Chávez’s inquiries in the text’s latter section, “Media Spectacles and the Production of Neoliberal Citizen-Subjects,” deal primarily with news coverage and popular representations of immigrants as embedded in organ transplant controversies, the Minuteman Project, and the 2006 immigration rallies. Chávez compares representations and policy outcomes of the Minuteman Project to the immigration marches. Chávez contends that in marching, Latino immigrants (and those of other nationalities) were demonstrating their neoliberal fitness on the labor market through what Aihwa Ong terms techniques of “self-engineering” (152). The struggle for inclusion has therefore been a partial success, in that it achieved extensive visibility for Latino immigrants nationwide, demonstrating their civic engagement and labor power.
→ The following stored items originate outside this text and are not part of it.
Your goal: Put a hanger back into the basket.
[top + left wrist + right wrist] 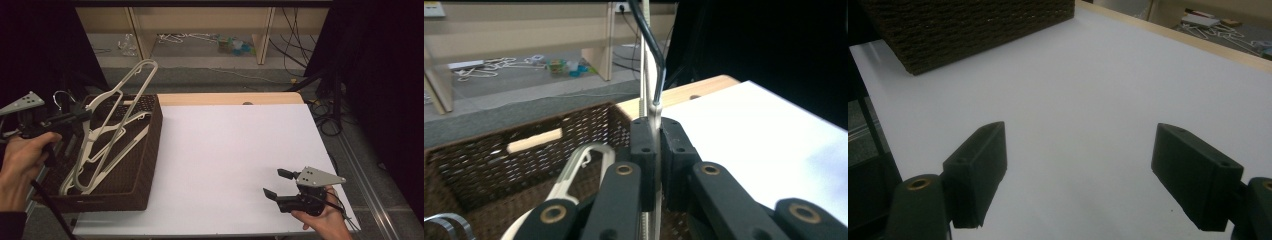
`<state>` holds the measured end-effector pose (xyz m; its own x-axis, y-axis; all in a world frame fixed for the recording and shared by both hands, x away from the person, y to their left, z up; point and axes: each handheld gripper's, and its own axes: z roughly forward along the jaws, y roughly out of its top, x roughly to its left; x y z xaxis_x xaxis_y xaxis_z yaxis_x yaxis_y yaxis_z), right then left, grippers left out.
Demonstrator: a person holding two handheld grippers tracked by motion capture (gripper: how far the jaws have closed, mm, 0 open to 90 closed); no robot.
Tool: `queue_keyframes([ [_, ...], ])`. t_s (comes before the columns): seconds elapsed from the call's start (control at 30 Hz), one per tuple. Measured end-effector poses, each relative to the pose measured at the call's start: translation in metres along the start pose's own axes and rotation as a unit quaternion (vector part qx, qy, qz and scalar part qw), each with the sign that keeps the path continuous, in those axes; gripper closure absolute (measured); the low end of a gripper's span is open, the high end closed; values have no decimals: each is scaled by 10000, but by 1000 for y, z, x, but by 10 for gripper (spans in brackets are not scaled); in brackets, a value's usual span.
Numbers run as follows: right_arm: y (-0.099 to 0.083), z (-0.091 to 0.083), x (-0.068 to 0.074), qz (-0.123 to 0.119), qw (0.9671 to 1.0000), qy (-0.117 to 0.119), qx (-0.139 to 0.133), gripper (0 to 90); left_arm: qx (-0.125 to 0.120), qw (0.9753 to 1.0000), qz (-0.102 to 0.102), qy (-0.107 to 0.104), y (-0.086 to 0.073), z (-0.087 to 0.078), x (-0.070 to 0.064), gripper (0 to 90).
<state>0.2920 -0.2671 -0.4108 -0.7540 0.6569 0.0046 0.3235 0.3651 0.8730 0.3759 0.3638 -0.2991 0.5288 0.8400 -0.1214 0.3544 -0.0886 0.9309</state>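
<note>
A brown wicker basket (150,155) on the table's left holds several white hangers. One white hanger (131,82) is tilted up, its top sticking out above the basket's far rim. My left gripper (82,117) is over the basket's left side and shut on that hanger. In the left gripper view the jaws pinch a thin upright part of the hanger (655,112), with the basket (484,165) beneath and another white hanger (574,175) lying inside. My right gripper (277,182) hovers low over the white table near its front right, open and empty; its gripper view (1080,175) shows bare white surface between the jaws.
The white tabletop (235,145) stretches from the basket to the right edge. A metal hook (60,95) shows beyond the basket's left rim. Behind the table stand a wooden shelf frame (262,35), floor clutter and cables (325,115). Black curtains close both sides.
</note>
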Motion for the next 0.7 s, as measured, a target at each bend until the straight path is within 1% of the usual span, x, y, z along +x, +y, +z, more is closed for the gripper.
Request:
queue_keyframes([
  [0.1, -1, 2, 0, 1, 10000, 29, -60, 234, 115, 9999, 51, 67, -7, -1, 6, 855],
  [0.33, -1, 3, 0, -23, 10000, 43, -31, 234, 318, 9991, -86, 252, -24, 1, 22, 854],
  [0.47, -1, 3, 0, -5, 10000, 33, -19, 235, 500, 9981, -16, 347, -31, 4, 27, 854],
  [0.5, -1, 2, 0, 26, 10000, 43, -4, 235, 552, 9979, -16, 339, -32, 5, 28, 854],
  [0.6, -1, 3, 0, -8, 10000, 36, -10, 235, 653, 9973, 36, 324, -35, 7, 30, 854],
  [0.63, -1, 2, 0, 24, 10000, 47, -1, 235, 684, 9971, 49, 330, -35, 8, 30, 854],
  [0.7, -1, 2, 0, 10, 10000, 39, -22, 235, 736, 9967, 97, 333, -37, 9, 30, 854],
])
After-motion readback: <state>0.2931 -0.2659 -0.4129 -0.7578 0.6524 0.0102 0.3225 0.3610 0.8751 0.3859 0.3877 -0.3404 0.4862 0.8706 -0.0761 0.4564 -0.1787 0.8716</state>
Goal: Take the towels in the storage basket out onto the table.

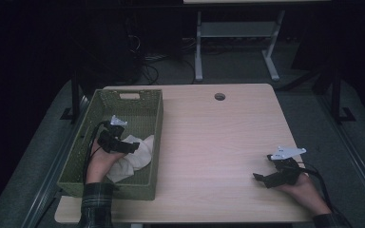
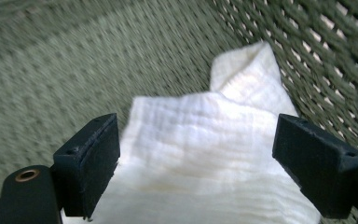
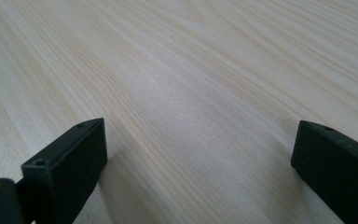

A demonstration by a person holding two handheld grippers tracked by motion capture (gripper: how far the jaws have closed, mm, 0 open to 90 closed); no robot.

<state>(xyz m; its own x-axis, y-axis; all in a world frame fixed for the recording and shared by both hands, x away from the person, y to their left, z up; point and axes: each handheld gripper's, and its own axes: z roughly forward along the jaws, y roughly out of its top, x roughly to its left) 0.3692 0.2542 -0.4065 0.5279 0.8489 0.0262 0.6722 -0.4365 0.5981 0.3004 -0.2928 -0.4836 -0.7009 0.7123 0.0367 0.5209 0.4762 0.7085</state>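
- Basket [image 1: 90, 124]: sits at the tabletop's [image 1: 209, 142] left edge.
- Cloth [image 1: 135, 154]: lies crumpled in the basket's near half, against its right wall.
- Left tool [image 2: 196, 163]: jaws spread, straddling the cloth inside the basket.
- Right tool [image 3: 200, 172]: jaws spread, low over bare tabletop, well apart from the basket.

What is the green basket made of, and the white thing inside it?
The green woven basket looks like wicker or twisted cord, matt: interlaced strands with gaps show in its wall. The white crumpled cloth seems soft cotton gauze, with a fine crinkled weave and folds.
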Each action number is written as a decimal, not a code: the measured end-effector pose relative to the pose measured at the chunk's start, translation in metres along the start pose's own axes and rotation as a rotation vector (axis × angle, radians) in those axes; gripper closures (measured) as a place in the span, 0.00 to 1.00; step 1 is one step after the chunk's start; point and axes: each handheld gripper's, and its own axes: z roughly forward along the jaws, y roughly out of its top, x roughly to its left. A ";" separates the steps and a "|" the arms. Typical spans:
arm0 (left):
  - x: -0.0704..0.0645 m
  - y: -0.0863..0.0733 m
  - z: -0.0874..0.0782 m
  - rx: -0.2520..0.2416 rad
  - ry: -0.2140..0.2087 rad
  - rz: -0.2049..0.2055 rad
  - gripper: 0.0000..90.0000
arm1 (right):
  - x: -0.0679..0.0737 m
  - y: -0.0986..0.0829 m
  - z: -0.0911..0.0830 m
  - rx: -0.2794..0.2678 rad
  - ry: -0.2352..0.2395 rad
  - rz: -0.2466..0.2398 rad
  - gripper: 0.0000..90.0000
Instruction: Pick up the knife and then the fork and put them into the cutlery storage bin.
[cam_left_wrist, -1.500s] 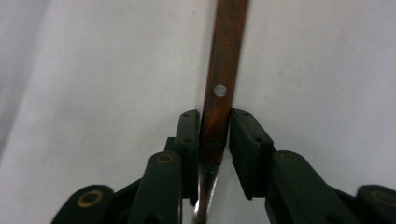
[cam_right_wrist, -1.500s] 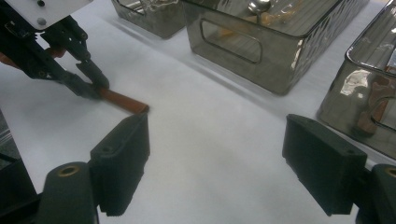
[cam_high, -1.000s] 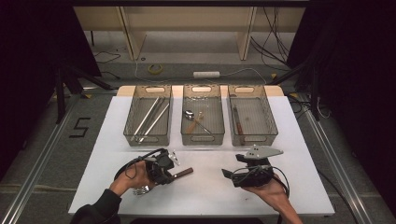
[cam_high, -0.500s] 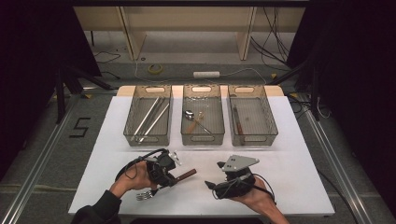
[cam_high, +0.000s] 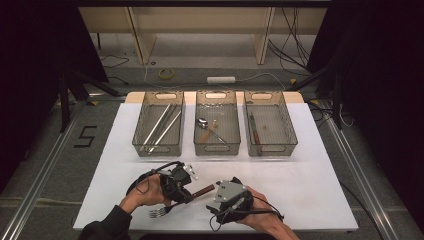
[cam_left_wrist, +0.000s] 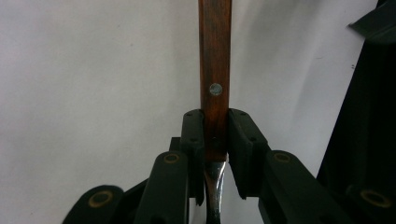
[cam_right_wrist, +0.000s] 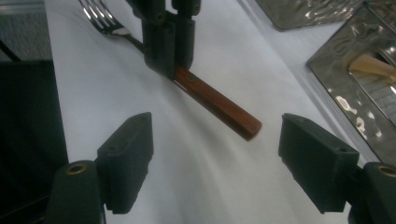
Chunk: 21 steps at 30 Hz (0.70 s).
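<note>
A fork with a brown wooden handle lies low over the white table near the front edge, its tines pointing toward the person. My left gripper is shut on the handle where wood meets metal. My right gripper stands open just right of the handle's free end, jaws wide on either side of it and touching nothing. The left gripper faces it from across the handle.
Three wire baskets stand in a row at the back of the table: the left one holds long metal rods, the middle one a spoon, the right one a dark-handled utensil. A table edge runs close behind both hands.
My right gripper has moved left across the table toward the fork's handle end. The left gripper has kept its hold on the fork and stayed nearly in place.
</note>
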 end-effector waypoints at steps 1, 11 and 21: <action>-0.001 0.001 0.000 -0.002 -0.001 0.000 0.85 | 0.001 0.001 0.002 0.005 -0.001 -0.017 0.31; -0.008 0.005 0.002 0.014 -0.032 0.022 0.85 | 0.010 0.003 0.018 0.051 -0.013 -0.132 0.36; -0.012 0.009 0.002 0.009 -0.065 0.030 0.85 | 0.017 0.003 0.029 0.088 -0.072 -0.256 0.45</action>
Ultimately, however, the immigration battle rages on, blighted by representations of hyper-fertile “hot” Latinas, “anchor babies,” and drug runners, and immigration reform does not keep pace of the expansion of globalized labor. Like the essays composing Medicine at the Border, The Latino Threat stresses the need to interrogate implicit inequalities of neoliberal globalization, in which borders are selectively permeable and certain bodies are considered unworthy of shelter, healthcare, and other basic constituents of human security and well-being.